Pour le plaisir de l'anecdotique...

08 avril 2008

Curatae, curatum, curistes…

Histoire de varier un petit peu les plaisirs, je suis allée faire une demi-journée de cure de thalassothérapie… Après avoir commencé à évacuer les toxines de la pourritude de ces derniers mois, de l’hiver, de la grisaille, du « il faut » qui devient du « il faudrait » puis du « il aurait fallu » par manque d’énergie aigüe, un après-midi à me faire masser par de l’eau de mer me paraissait tout à fait indiqué. Certes, je me pourrisgate, et autant en profiter !

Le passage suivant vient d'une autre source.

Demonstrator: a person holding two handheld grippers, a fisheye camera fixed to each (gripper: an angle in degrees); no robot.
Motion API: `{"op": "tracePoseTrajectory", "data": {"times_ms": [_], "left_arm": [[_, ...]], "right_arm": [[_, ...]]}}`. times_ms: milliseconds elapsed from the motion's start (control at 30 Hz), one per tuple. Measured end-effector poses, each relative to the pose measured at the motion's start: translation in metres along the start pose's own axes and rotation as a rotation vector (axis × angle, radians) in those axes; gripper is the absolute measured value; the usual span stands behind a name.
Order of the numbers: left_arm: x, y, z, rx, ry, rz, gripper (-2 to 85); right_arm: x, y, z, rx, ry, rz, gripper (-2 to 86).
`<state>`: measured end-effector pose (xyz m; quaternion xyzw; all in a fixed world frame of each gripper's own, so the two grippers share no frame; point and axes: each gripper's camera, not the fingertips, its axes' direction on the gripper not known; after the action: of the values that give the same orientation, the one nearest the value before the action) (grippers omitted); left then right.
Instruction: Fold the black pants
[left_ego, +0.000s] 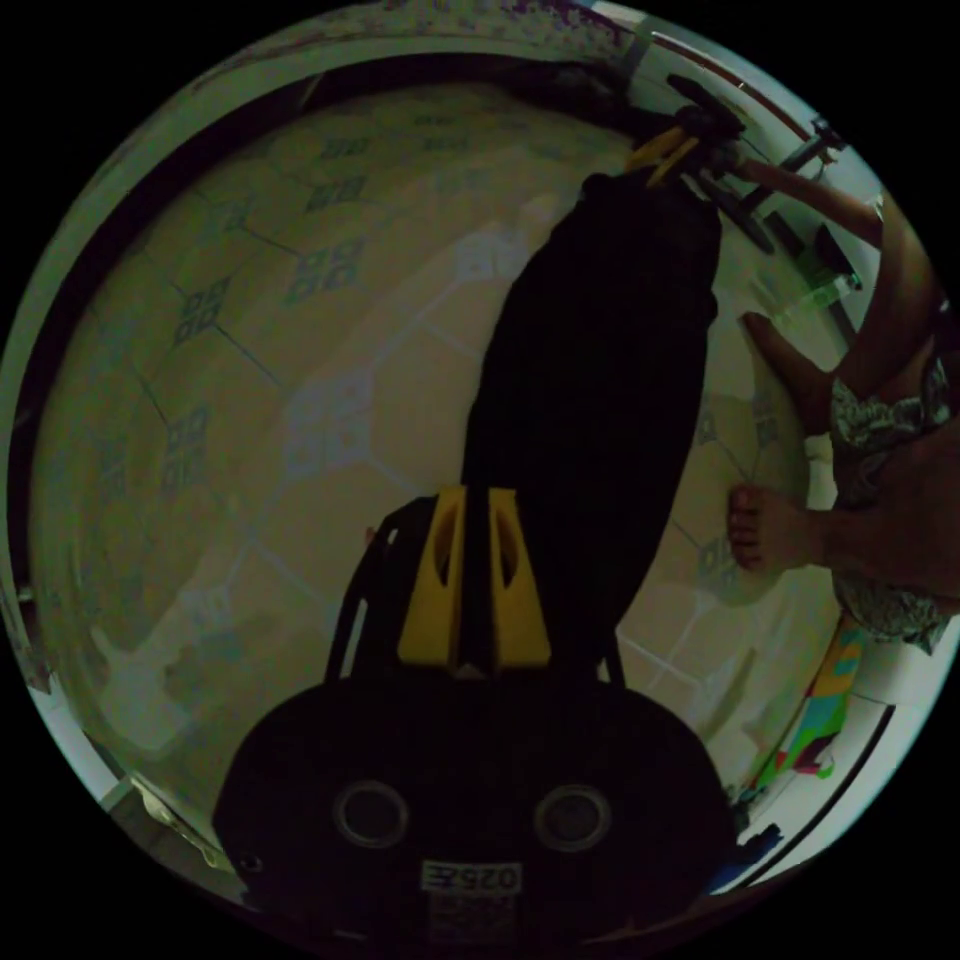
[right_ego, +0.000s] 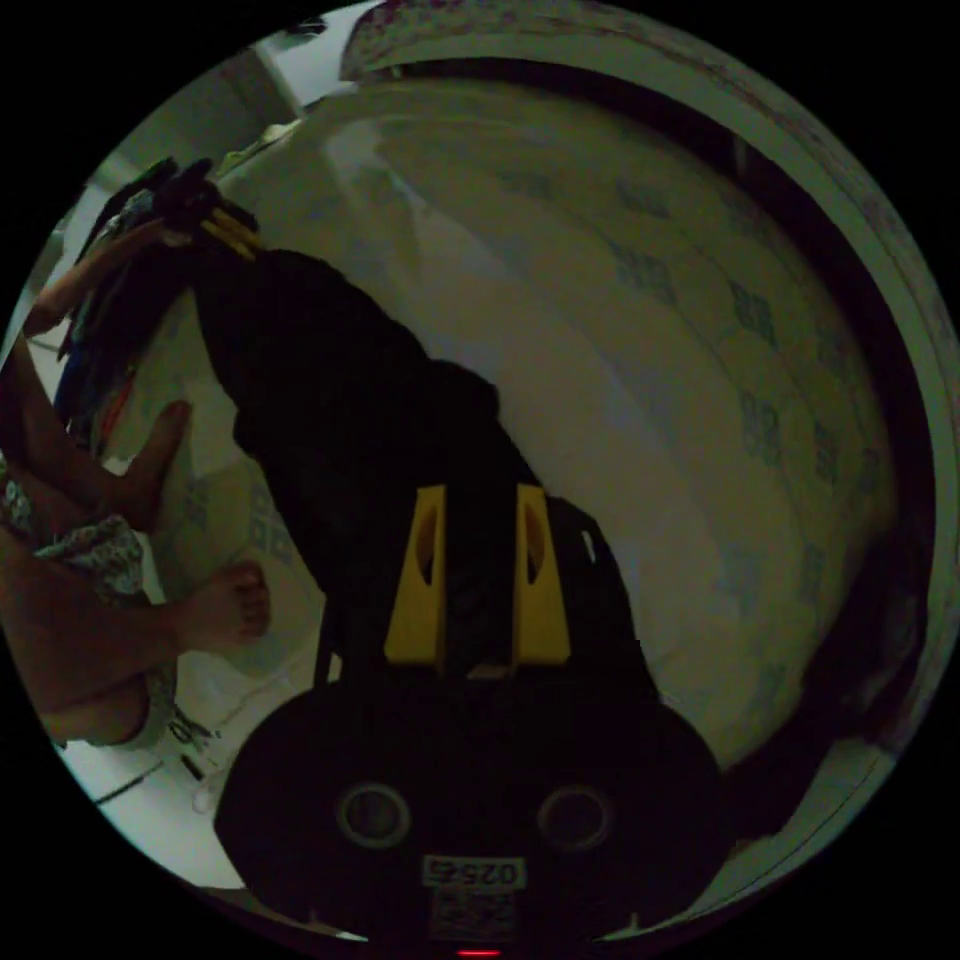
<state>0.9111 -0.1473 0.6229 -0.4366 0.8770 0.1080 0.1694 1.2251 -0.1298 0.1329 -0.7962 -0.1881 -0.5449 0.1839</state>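
The black pants (left_ego: 600, 400) were matt, soft cloth, too dark for any weave to be told. The left claw (left_ego: 474, 585) had smooth yellow plastic jaws with a dull sheen on a matt black body; the right claw (right_ego: 478, 580) was finished alike. The pale patterned mat (left_ego: 300, 400), across the left of the left gripper view, looked smooth, with a faint sheen. At the right edge, the person's printed garment (left_ego: 880, 420) was crumpled cloth.
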Motion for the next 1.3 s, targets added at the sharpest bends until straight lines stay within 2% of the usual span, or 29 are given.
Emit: {"op": "tracePoseTrajectory", "data": {"times_ms": [100,133,200,300,400,467,533,567,633,733,833,933,1000,1067,1200,1300], "left_arm": [[0.001,-0.005,0.008,-0.007,0.004,-0.053,-1.1],[0.003,-0.007,0.009,-0.016,-0.006,-0.062,-1.3],[0.002,-0.008,0.007,-0.037,-0.015,-0.081,-1.5],[-0.021,0.003,0.002,0.003,0.071,-0.224,-1.4],[-0.029,0.012,0.022,-0.026,0.094,-0.281,-0.2],[-0.026,0.013,0.019,-0.053,0.082,-0.279,1.0],[-0.017,0.014,0.0,-0.088,0.019,-0.325,0.2],[-0.013,0.016,-0.009,-0.06,-0.007,-0.349,-0.1],[0.017,0.015,-0.044,0.15,-0.092,-0.46,-0.3],[0.09,-0.02,-0.047,0.328,0.013,-0.336,3.1],[0.172,-0.073,-0.005,0.235,0.144,-0.19,5.4],[0.235,-0.099,0.025,0.156,0.121,-0.055,5.6],[0.253,-0.103,0.029,0.113,0.049,-0.042,4.9],[0.256,-0.1,0.024,0.099,0.053,-0.047,3.8],[0.256,-0.082,0.02,0.078,0.156,-0.025,0.8],[0.253,-0.07,0.011,0.111,0.252,-0.104,-1.2]], "right_arm": [[0.02,0.019,0.022,-0.1,0.044,0.082,3.2],[0.025,0.024,0.016,-0.003,0.073,0.091,1.2],[0.039,0.023,0.02,-0.042,0.108,0.118,-0.2],[0.078,0.032,0.016,0.032,-0.021,0.236,-0.6],[0.122,0.05,0.025,0.134,-0.278,0.274,0.0],[0.143,0.065,0.036,0.11,-0.31,0.3,1.0],[0.158,0.095,0.029,0.164,-0.268,0.359,4.6],[0.16,0.103,0.026,0.187,-0.258,0.367,5.2],[0.167,0.138,0.015,0.264,-0.213,0.468,10.5],[0.18,0.183,0.019,0.287,-0.207,0.69,15.5],[0.193,0.231,0.037,0.323,-0.243,0.923,16.2],[0.209,0.264,0.059,0.386,-0.353,1.033,15.8],[0.219,0.272,0.069,0.393,-0.367,1.043,14.7],[0.231,0.274,0.077,0.383,-0.383,1.033,13.1],[0.251,0.259,0.095,0.286,-0.385,0.922,4.2],[0.262,0.249,0.099,0.228,-0.381,0.876,2.3]]}}
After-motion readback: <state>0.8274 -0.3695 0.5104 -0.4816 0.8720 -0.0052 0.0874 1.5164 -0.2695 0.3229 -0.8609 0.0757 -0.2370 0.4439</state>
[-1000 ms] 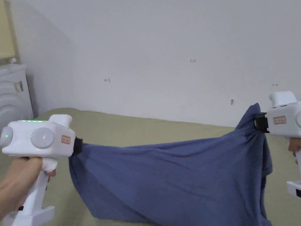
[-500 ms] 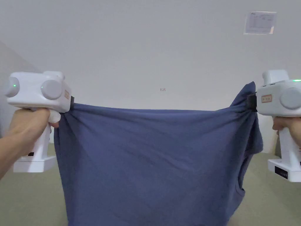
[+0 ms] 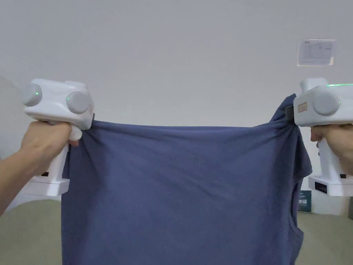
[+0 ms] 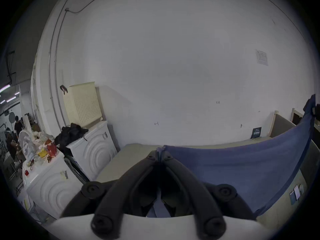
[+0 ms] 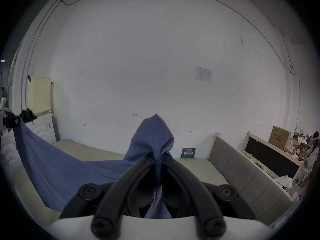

La première demi-heure est un peu surréaliste quand on passe du monde normal au monde où les gens se promènent en peignoirs plus blancs que blancs, claquettes blanches, bonnets ressemblant à des slips sur la tête, et le visage et gambettes qui en général ne ressemblent plus à grand-chose au milieu de tout cette blanchitute. Ne ressemblent plus à grand-chose car quand on ne voit pas les cheveux, que les visages ne sont pas maquillés ni lunettés pour cause de trempage dans l’eau de mer récurrent et que tout ce qui apparaît du corps de la personne sont deux mains, un cou quand il y en a un et deux mollets, ça ne pardonne guère… Quand en plus on se rappelle que la majorité de la population thalassothérapeutique (ah je l’aime bien, cet adjectif, je le garde !) est en général un chouïa trop bronzée artificiellement et un chouïa trop ridée, le niveau de glamour descend en chute libre.

Après avoir surmonté le choc de la transition entre les mondes, il faut ensuite se remettre du choc encore plus violent de se voir soi-même avec un peignoir blanc, les gambettes qui dépassent et un slip sur la tête… Je peux au moins me targuer de faire mon originale car côté rides et bronzage, ça reste modeste, ouf. (Oui je sais je me vantais de mon bronzage il y a quelques jours, seulement il faut savoir que tout est relatif, et que pour moi être bronzée correspond à un joli ivoire dans l’échelle des blancs… Ce qui est un progrès majeur quand on le compare au blanc fluorescent de départ. Ppppffff, il faut vraiment tout expliquer).

Une fois ces deux étapes critiques franchies, vient le temps de la béatitude. Le bonheur absolu du massage par tout plein de jets d’eau de mer différents, avec des intensités différentes, sur tout le corps… Massage au jet, puis en piscine, puis dans une baignoire… Avec pour finir quelques longueurs dans la piscine d’eau salée et enfin un petit séjour au hammam. Même la blanchitude en devient apaisante…

N’ayant jamais fait de latin mais ayant en revanche consciencieusement appris l’alphabet grec, ma responsabilité ne peut être engagée sur l’intelligence du titre, c’est entendu.

Posté par ishkueu à 20:11 - P'tits bonheurs - Commentaires [2] - Rétroliens [0] - Permalien [#]

Commentaires

J'ai conservé de meilleurs souvenirs de mon grec que de mon latin. Je ne saurai donc me gausser quant au titre ^^

Posté par Silphi, 08 avril 2008 à 23:57

Silphi > C'est fort courtois a toi, j'apprecie l'effort!